Oh, I don't know, I can't talk about Diderot. There's a bust of him six feet in front of me and to the right, in the nook that contains all the really old books. It is very difficult to write a review about work by someone one has a part-share in a statue of.

At any rate, this is the collection of his shorter work, his five short stories, of which three are a linked trilogy that come to slightly more than novella length. None were intended for publication. Indeed, one was intended as a practical joke the same way The Nun was, letters describing a situation that was supposed to have really happened, an amusement for a friend who lived at a fair distance. All partake in his fragmented nature, the narrative through interjections by imaginary listeners, snatches of pseudonymous speeches; one of these stories is an entire fictional appendix written for a very real and non-fictional memoir by a famous explorer. His themes are love, stupidity, public opinion, the pointlessness of sexual fidelity and the unlikeliness of God. He is funny, charming, confusing, sly, maundering, ridiculously intelligent, subtle in his depiction of character, and second to none in his ability to be in one sentence both two hundred years ahead of himself in the sheer flow of his genius and three words later blazingly, spectacularly, amazingly wrong.

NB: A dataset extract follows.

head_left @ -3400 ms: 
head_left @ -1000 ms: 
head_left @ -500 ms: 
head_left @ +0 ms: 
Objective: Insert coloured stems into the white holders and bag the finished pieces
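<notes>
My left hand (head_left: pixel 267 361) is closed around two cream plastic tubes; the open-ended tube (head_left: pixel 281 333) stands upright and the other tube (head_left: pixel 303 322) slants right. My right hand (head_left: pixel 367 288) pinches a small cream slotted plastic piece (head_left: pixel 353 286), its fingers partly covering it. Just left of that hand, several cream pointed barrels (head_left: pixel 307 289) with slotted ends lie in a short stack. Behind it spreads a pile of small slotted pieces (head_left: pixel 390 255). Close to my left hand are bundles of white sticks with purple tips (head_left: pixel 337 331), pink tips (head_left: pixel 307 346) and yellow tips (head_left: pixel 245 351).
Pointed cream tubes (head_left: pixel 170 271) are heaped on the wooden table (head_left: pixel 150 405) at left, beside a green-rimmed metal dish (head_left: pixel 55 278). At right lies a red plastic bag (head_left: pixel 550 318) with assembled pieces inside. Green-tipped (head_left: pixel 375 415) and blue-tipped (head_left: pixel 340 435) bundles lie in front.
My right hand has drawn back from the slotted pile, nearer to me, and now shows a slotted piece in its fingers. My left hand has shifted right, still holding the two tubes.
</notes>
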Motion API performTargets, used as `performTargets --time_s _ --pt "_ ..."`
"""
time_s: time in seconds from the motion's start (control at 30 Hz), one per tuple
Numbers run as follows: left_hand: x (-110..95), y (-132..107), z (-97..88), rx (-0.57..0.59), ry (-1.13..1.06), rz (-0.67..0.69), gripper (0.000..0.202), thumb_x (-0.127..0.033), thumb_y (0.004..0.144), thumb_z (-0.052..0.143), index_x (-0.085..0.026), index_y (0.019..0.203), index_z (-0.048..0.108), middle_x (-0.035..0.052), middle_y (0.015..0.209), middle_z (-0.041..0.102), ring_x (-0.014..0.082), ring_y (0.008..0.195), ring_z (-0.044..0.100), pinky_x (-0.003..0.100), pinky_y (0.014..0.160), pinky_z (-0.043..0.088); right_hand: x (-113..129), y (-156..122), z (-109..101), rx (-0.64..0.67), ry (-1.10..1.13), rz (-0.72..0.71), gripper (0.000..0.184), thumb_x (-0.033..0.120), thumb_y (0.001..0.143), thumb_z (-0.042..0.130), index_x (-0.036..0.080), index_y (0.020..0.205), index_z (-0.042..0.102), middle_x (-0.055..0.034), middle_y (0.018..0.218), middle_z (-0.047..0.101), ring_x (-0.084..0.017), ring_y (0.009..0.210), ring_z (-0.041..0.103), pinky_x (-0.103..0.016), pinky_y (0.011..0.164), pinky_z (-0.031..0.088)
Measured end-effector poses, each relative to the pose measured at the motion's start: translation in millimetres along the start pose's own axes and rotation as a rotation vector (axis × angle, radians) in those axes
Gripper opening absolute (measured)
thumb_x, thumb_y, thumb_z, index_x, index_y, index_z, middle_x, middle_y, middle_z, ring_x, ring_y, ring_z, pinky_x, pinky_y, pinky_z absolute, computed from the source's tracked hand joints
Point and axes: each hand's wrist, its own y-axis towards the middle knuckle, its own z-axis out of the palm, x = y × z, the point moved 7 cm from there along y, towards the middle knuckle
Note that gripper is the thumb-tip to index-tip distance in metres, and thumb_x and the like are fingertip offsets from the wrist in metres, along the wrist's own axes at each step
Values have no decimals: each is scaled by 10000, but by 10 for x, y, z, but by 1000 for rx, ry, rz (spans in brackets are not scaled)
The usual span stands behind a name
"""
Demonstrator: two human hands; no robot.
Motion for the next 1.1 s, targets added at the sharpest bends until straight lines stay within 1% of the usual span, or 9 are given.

Also you will find him kinder than Voltaire, a little. But with something more of grief.

The short work is probably not the place to start with Diderot-- I'd make that either Jacques the Fatalist or Rameau's Nephew. But it is very fine, if you like its genre (contes philosophiques), and will certainly give anybody a good argument, and an entertaining time spent arguing.

If I were writing a postmodernist review, or one in the style of the subject author, this is where I would have the audience interject, but I shan't, as I already know what the listener ought to be saying to me: go to bed, it's three in the morning. Who needs to go off into rhetorical tricks for that kind of advice? I shall go to bed at once.